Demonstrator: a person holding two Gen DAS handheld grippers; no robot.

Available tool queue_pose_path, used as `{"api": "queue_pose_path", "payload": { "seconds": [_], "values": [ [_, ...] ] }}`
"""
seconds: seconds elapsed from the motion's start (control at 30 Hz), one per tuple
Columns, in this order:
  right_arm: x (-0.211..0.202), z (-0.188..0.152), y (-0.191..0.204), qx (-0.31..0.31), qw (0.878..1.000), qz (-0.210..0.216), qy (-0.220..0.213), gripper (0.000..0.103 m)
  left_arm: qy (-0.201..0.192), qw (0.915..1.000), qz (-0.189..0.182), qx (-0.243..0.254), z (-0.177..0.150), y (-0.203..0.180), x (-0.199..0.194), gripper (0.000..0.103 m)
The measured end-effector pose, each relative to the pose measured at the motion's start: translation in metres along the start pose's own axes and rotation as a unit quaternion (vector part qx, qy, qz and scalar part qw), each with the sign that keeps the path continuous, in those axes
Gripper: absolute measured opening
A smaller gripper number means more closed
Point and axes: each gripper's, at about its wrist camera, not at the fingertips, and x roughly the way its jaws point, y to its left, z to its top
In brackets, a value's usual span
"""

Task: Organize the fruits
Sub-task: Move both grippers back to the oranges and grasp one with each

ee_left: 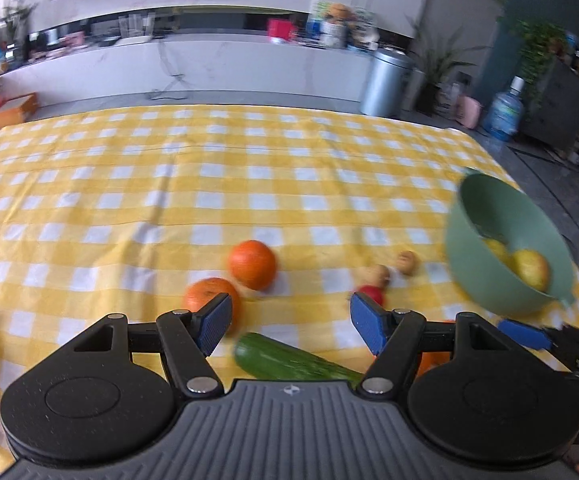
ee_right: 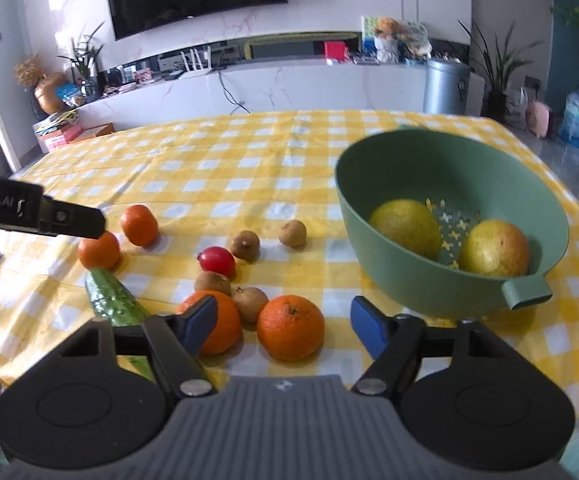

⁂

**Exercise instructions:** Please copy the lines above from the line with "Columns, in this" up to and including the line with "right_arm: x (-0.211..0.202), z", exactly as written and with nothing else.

**Solution below:**
Columns, in this order:
  right_arm: x (-0.211..0.202), z (-0.188..0.152), y (-0.191..0.204), qx (-0.31..0.31), qw (0.878..1.000), qz (-0.210..0.216), qy (-0.220..0.213), gripper (0.000..0.103 m)

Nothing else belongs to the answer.